Bound for Glory was the first motion picture in which inventor/operator Garrett Brown used his new Steadicam for filming moving scenes. Director of photography Haskell Wexler won the Academy Award for Best Cinematography at the 49th Academy Awards.

All of the main events and characters, except for Guthrie and his first wife, Mary, are entirely fictional. The film ends with Guthrie singing his most famous song, "God Blessed America for Me" (subsequently retitled "This Land Is Your Land"), on his way to New York, but, in fact, the song was composed in New York in 1940 and forgotten by him until five years later.

Plot
During the Great Depression in the 1930s, Woody Guthrie is unable to support his family as a sign painter and a local musician in Pampa, Texas, a town badly affected by the drought known as the Dust Bowl period. After hearing great things about California including from those leaving for it and being unable to find work, he joins the migration westward to supposedly greener pastures via boxcar riding and hitchhiking, leaving a note to his wife promising to send for her and their children. Woody discovers the low pay and absence of job security of California's casual labor fruit pickers and joins Ozark Bule in using music to fight for people's rights. He becomes a celebrated folk singer on radio with partners Ozark and Memphis Sue while still campaigning for his causes.
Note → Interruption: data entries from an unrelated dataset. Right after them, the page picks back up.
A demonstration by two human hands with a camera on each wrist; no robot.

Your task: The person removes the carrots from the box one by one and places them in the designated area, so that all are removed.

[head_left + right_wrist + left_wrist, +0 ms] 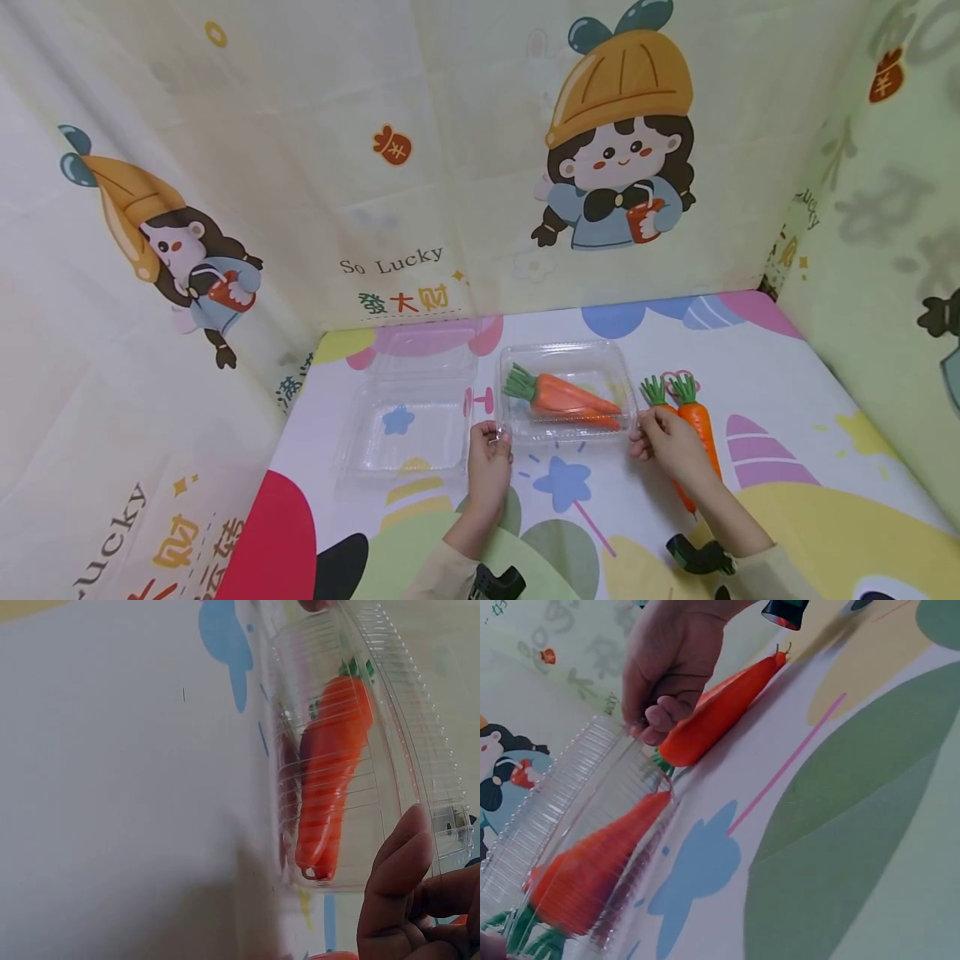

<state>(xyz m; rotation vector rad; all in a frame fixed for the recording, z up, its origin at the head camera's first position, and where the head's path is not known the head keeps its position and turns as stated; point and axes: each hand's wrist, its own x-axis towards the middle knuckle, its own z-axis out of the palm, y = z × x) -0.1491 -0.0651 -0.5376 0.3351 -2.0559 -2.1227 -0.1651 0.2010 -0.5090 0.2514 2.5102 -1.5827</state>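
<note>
A clear plastic clamshell box [555, 432] sits at the middle of the table, its lid over toy carrots [573, 397] with green tops. My left hand [490, 471] pinches the box's front left corner. At the front right corner, my right hand [672, 446] grips the rim between thumb and fingers, as the right wrist view shows with the thumb [405, 851] against the edge. Two more carrots [699, 421] lie just right of the box, partly hidden behind the right hand. In the left wrist view, ribbed clear walls surround the boxed carrot [592, 870].
Left of the filled box stands a second clear clamshell box [410, 468], its lid [425, 354] folded back. A patterned cloth covers the table [540, 533]. Printed cloth walls [465, 192] rise behind and at both sides.
</note>
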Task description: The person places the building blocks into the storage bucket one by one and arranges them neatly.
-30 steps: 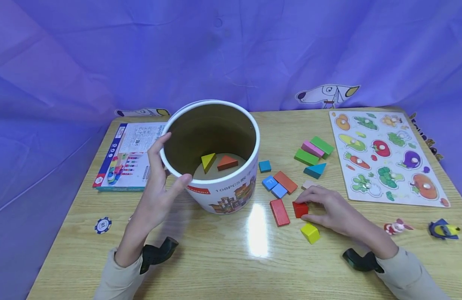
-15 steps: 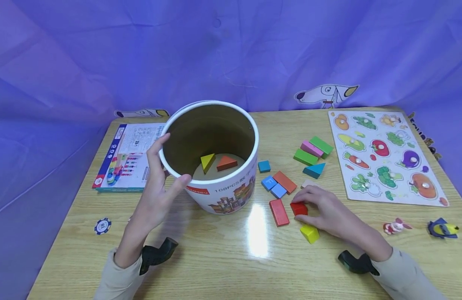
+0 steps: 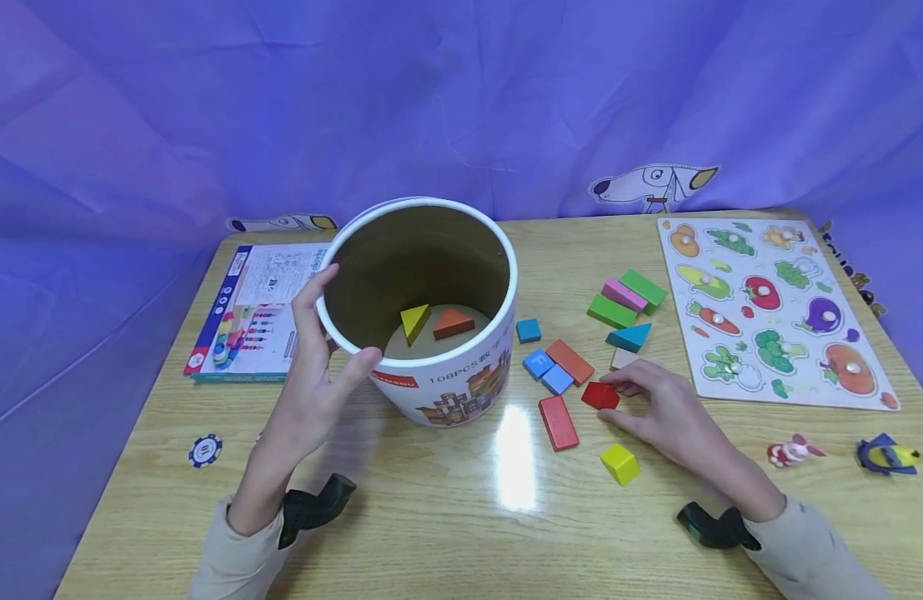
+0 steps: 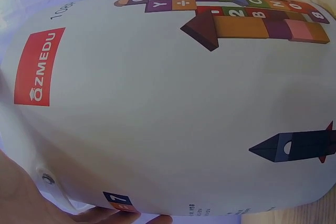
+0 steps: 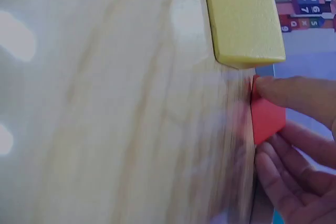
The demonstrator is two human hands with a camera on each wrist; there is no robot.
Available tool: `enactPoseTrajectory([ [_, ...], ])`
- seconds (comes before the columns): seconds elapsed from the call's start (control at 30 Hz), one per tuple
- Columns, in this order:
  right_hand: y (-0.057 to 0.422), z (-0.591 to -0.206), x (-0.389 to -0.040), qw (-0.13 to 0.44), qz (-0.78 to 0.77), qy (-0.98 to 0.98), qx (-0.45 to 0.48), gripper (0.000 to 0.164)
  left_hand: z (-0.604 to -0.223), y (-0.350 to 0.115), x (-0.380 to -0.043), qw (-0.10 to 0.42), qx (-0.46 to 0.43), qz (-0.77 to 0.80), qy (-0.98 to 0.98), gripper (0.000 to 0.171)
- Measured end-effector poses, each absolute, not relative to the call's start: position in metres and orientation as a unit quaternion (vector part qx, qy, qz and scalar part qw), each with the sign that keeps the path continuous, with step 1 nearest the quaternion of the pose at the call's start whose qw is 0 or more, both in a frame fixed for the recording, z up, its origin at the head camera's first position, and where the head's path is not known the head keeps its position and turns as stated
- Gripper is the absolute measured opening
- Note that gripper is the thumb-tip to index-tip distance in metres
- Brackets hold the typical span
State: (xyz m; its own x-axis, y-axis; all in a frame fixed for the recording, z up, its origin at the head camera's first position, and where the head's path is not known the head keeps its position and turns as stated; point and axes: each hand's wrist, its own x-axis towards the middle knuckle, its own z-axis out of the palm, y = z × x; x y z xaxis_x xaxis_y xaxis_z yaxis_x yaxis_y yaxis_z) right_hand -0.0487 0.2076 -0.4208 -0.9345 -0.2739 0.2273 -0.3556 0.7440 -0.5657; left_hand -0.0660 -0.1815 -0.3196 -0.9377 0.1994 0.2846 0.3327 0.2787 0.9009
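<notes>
My left hand (image 3: 314, 392) holds the left side of a white printed bucket (image 3: 449, 400), with thumb and index finger at its rim. The left wrist view shows the bucket's wall (image 4: 157, 87) filling the frame and part of the hand at lower left. Inside the bucket lie a yellow triangular block (image 3: 415, 322) and an orange-red triangular block (image 3: 453, 323). On the table to the right, my right hand (image 3: 667, 408) pinches a small red block (image 3: 600, 396) between thumb and fingers. A yellow block (image 3: 619, 463) and a red rectangular block (image 3: 559, 422) lie close by.
Several blue, orange, green and pink blocks lie right of the bucket, including a teal triangle (image 3: 629, 337). Farther right lies a vegetable puzzle board (image 3: 776, 312), with a pig figure (image 3: 795, 451) and banana figure (image 3: 887, 456) below. A boxed set (image 3: 258, 317) and poker chip (image 3: 205, 451) lie left.
The right hand has moved slightly away from me with the red block, which has turned and now sits farther from the yellow block. The left hand and bucket look unchanged.
</notes>
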Motion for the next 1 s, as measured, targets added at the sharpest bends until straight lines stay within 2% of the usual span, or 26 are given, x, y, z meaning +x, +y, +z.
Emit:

He has a romance with Pauline before bringing his wife and three children from Pampa to a comfortable home in California. Woody's refusal to conform to music business practices and his obsession with the hobo campers' causes threaten to break up his family and derail his growing music career. Finally, he goes to New York to campaign through his music.

Cast
 David Carradine as Woody Guthrie
 Ronny Cox as Ozark Bule
 Melinda Dillon as Mary / Memphis Sue
 Gail Strickland as Pauline
 Randy Quaid as Luther Johnson
 John Lehne as Locke
 Ji-Tu Cumbuka as Slim Snedeger
 Elizabeth Macey as Liz Johnson
 Susan Vaill as Gwen Guthrie
 Wendy Schaal as Mary Jo Guthrie - Woody's Sister
 Guthrie Thomas as George Guthrie, Woody's Brother

with appearances by
 Bernie Kopell as Woody's Agent
 Mary Kay Place as Sue Ann, Girl in Bar
 M. Emmet Walsh as the Trailer Driver
 Brion James as the Truck Driver at the California Border
 James Hong as the diner owner

Production
Arthur Krim of United Artists agreed to finance the film on the basis of Ashby's reputation, even before a star had signed on.

Dustin Hoffman and Jack Nicholson both turned down the role. Richard Dreyfuss was considered. Tim Buckley was going to be offered the part but died of a drug overdose. Ashby interviewed David Carradine but turned him down, in part because he felt Carradine was too tall. However over time he reconsidered. "He had the right rural look and the musicianship," said Ashby. "And he had a ‘to hell with you’ attitude."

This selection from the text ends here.